What you should do:
Find the line containing "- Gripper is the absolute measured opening" in the entries below. Restate it and each line after it, word for word, up to and including the line containing "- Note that".

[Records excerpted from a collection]
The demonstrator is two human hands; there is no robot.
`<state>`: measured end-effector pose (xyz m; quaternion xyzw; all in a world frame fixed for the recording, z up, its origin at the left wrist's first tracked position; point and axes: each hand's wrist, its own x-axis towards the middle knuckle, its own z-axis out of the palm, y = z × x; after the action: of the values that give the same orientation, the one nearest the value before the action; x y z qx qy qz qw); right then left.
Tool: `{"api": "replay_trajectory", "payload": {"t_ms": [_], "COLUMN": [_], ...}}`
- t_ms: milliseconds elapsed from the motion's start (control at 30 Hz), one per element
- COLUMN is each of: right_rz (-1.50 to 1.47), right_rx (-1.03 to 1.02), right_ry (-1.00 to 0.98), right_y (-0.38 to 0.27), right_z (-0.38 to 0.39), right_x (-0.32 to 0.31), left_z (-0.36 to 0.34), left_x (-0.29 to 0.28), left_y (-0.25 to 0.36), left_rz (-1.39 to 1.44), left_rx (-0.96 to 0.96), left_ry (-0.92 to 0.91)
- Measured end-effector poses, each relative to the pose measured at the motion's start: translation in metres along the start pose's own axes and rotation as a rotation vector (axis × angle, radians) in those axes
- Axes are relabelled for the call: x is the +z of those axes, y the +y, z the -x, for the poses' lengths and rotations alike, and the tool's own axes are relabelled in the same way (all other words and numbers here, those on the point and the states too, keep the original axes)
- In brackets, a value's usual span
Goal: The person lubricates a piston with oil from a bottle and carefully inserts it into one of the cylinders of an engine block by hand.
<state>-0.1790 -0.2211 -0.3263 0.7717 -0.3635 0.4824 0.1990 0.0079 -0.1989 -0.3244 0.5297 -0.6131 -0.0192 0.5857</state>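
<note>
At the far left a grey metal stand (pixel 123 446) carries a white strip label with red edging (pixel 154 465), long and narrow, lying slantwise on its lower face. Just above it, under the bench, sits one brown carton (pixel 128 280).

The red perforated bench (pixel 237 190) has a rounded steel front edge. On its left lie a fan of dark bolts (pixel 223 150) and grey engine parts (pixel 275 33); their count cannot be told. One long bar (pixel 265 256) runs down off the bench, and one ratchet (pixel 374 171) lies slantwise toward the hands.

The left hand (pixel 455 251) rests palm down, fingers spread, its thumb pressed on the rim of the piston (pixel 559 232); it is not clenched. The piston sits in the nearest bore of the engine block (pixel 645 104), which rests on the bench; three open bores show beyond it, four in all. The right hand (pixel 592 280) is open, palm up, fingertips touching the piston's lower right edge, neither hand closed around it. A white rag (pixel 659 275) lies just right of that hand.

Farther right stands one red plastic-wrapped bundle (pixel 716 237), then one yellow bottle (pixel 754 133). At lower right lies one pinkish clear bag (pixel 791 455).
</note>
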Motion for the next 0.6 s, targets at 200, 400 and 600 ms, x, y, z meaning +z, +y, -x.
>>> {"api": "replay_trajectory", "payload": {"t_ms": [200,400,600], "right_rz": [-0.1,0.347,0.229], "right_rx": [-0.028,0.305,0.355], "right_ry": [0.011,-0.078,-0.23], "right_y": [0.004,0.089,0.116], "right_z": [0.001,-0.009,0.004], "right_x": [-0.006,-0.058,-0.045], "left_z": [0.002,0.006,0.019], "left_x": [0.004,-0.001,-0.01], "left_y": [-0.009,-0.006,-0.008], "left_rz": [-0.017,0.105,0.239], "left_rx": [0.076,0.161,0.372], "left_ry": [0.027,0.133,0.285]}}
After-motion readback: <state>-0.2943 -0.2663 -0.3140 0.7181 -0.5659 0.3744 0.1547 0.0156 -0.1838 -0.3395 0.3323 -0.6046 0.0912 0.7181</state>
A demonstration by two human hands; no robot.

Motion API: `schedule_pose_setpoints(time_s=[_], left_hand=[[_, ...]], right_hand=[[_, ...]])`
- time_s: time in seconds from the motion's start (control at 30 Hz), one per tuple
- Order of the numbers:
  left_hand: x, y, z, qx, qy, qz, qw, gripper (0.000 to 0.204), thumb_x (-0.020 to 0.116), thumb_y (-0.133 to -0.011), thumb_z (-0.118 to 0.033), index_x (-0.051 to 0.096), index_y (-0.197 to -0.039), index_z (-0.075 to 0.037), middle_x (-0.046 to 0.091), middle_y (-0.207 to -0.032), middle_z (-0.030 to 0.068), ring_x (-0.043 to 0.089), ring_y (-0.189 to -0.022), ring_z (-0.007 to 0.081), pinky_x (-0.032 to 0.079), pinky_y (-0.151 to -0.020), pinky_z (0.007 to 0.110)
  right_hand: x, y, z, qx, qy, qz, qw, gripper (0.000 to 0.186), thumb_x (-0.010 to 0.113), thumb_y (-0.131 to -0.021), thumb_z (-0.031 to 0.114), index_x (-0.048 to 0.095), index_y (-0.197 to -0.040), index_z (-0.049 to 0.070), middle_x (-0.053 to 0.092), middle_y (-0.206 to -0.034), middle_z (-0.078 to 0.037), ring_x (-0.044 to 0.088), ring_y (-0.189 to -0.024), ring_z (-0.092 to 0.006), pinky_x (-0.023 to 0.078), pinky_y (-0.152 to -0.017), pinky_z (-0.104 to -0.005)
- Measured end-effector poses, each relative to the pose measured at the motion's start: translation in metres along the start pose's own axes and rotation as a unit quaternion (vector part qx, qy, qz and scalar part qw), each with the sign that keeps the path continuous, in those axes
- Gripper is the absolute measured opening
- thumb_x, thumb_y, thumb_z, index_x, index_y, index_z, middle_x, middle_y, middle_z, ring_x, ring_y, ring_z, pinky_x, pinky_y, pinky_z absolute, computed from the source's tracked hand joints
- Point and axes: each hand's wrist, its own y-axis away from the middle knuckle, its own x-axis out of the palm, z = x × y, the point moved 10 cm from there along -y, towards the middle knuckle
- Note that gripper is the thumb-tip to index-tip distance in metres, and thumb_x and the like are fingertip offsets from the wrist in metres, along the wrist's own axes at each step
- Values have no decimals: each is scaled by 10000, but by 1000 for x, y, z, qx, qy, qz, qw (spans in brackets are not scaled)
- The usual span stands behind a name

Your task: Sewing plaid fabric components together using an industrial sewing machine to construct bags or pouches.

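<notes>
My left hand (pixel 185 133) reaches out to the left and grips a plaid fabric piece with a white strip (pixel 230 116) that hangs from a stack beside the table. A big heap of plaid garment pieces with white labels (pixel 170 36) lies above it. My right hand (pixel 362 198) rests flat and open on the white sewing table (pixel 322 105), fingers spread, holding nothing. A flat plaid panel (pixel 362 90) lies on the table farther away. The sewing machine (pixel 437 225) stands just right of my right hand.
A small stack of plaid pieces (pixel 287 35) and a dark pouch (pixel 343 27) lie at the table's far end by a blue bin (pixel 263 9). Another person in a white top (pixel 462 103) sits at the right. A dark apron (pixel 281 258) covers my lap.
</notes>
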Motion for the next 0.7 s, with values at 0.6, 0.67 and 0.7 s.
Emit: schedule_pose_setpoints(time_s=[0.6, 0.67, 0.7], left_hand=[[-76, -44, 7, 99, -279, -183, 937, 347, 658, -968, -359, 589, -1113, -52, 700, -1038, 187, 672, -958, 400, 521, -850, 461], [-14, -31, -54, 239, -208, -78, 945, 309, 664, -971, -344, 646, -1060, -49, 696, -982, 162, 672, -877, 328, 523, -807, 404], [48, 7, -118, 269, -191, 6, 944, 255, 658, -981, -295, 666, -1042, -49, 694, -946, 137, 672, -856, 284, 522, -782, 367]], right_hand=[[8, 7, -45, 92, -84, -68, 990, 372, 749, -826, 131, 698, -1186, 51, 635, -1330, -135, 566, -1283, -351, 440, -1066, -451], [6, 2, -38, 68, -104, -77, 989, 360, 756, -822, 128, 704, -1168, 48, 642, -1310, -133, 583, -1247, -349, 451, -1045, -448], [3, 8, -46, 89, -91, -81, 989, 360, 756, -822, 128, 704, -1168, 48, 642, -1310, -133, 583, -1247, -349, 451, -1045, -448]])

Your response:
- Gripper is the absolute measured opening
- thumb_x, thumb_y, thumb_z, index_x, index_y, index_z, middle_x, middle_y, middle_z, ring_x, ring_y, ring_z, pinky_x, pinky_y, pinky_z absolute, computed from the source's tracked hand joints
- Point and axes: each hand's wrist, its own y-axis away from the middle knuckle, its own x-axis out of the palm, z = x × y, the point moved 10 cm from there along -y, towards the middle knuckle
- Note that gripper is the thumb-tip to index-tip distance in metres, and thumb_x and the like are fingertip offsets from the wrist in metres, along the wrist's own axes at each step

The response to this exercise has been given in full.